Monday, August 9, 2010

RLS and the new textbook

I was excited when, at the end of last week, the package containing my newly-purchased ‘SleepMultiMedia’ ‘textbook’ arrived. I was hoping that it was going to be like a conference on my laptop.

So this afternoon, I loaded it and opened it up.

Well, whoever put this together has done , aesthetically, a pretty good job. For a DOCTOR! Wow. I have powerpoint presentations that look better. I'm can't say I'm immediately rapt that we put off that overseas holiday to buy this resource....

However, as they say on Masterchef, it all comes down to how it tastes. What’s the content like?

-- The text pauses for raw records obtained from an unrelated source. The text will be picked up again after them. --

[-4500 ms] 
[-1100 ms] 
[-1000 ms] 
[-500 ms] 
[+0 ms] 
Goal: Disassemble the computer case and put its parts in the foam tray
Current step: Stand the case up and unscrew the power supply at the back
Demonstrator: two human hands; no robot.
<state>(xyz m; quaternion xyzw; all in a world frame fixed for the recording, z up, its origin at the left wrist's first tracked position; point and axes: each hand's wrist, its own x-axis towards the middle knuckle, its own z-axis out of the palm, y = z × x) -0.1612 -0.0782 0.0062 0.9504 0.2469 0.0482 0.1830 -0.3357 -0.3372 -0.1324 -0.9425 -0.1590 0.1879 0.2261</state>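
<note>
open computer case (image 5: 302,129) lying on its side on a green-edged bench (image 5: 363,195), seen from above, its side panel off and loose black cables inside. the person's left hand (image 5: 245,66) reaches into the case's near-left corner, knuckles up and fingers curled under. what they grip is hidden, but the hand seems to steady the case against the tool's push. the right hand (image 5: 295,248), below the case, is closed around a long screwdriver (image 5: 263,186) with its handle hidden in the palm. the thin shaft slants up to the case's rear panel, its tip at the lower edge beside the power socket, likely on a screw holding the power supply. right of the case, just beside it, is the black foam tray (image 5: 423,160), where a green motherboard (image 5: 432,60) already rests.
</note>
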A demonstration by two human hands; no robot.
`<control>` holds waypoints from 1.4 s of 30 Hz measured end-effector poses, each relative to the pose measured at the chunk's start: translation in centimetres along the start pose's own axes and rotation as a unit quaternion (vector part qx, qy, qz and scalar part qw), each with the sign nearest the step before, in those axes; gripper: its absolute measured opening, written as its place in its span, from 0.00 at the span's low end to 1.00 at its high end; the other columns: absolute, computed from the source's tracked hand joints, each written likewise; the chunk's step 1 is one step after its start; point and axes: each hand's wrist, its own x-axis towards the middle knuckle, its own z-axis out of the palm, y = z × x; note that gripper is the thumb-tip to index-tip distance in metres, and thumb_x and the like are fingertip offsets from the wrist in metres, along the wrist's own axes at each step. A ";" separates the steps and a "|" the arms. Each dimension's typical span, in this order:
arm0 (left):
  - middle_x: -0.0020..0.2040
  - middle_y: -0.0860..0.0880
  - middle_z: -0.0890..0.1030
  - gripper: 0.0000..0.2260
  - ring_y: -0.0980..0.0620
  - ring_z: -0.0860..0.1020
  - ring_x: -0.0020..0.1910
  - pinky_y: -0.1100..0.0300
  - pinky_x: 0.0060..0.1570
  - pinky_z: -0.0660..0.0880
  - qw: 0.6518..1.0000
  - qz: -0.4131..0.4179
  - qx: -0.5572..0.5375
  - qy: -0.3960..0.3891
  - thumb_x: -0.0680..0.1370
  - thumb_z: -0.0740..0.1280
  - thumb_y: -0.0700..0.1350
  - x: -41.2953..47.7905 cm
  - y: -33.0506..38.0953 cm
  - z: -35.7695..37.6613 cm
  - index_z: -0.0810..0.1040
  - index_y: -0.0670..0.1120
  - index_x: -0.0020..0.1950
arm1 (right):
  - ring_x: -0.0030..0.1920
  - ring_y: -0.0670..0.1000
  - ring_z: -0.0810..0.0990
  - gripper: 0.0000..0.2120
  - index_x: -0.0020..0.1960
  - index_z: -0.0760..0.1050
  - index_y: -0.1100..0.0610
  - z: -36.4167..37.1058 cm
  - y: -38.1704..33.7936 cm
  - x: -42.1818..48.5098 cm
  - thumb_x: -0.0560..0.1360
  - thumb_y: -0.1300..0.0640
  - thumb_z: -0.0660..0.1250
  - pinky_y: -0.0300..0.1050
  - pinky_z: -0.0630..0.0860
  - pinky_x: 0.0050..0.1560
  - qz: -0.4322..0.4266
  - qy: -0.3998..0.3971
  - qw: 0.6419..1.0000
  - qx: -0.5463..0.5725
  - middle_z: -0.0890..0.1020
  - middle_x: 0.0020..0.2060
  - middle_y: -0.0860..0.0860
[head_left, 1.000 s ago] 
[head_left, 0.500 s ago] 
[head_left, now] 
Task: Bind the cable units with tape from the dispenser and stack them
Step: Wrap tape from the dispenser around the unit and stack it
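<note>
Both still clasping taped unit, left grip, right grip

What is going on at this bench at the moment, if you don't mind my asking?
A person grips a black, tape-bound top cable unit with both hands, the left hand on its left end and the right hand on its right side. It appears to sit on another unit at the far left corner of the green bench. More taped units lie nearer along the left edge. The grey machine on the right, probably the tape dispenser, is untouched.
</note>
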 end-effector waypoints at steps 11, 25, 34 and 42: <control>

So I decided to test it out and run through the Restless Legs Syndrome section. Having seen another patient with a history of back problems and very frequent Periodic Limb Movements in the clinic today it seemed opportune.

And it’s not too bad – although unfortunately there are some scripting errors I’ve come across already, as well as some spelling mistakes. Not what I really was after for the price.

Anyway, here’s my brief list of some important things about RLS:


- RLS can be IDIOPATHIC or SECONDARY (for example, to pregnancy)

- Over 40% of cases of idiopathic RLS are clearly HEREDITARY

- Most of our hypotheses about what causes RLS are based on which drugs we have (accidentally) found to be effective.

- Studies have not conclusively proven the role of DOPAMINE in development of RLS

- HOWEVER

- 90% of patients with idiopathic RLS have relief of symptoms with dopamine agonists - so we think it's important. (And I think that figure is an overestimate).

- Several studies have demonstrated low IRON in the central nervous system in primary/ idiopathic RLS

- Iron is a COFACTOR in the production of dopamine, which might be why it's lack is important

- RLS is associated with increased prevalence of HYPERTENSION and CARDIOVASCULAR DISEASE (Odds Ratios around 2.0, causation not proven)

- SSRIs (a class of antidepressants) cause RLS. Particularly VENLAFAXINE. This is CLINICALLY IMPORTANT.

- Frequency of IRON DEFICIENCY increases with age to be present in over 50% of patients who develop RLS over 65yrs of age

- DOPAMINE AGONISTS (such as pramipexole, ropinorole, cabergoline) are effective, and generally regarded as FIRST LINE treatment

- Dopamine agonists can MAKE THINGS WORSE or MAKE YOU SLEEPY. Which is not what we want.

- They can also make it difficult to control impulses – leading to COMPULSIVE BEHAVIOUR. Also not what we want

- Transdermal dopamine agonists, available elsewhere, are not available here as far as I am aware.

- OPIOIDS in general, in addition to TRAMADOL have been demonstrated to be of benefit in RLS

- BENZODIAZEPINES can improve sleep quality but have not been demonstrated to reduce leg movements

- GABAPENTIN works, but is said to be ‘reserved for those who fail the dopamine agonists’. I think this recommendation is health system specific. There are situations where GABAPENTIN would be appropriate to use as FIRST LINE TREATMENT – although it is not available on the PBS for this indication.

- IRON replacement is recommended if serum ferritin is less than 50mcg/L

- EXERCISE can help

How's that for a list. I've put a bit of colour to the points most relevant to my very recent practice.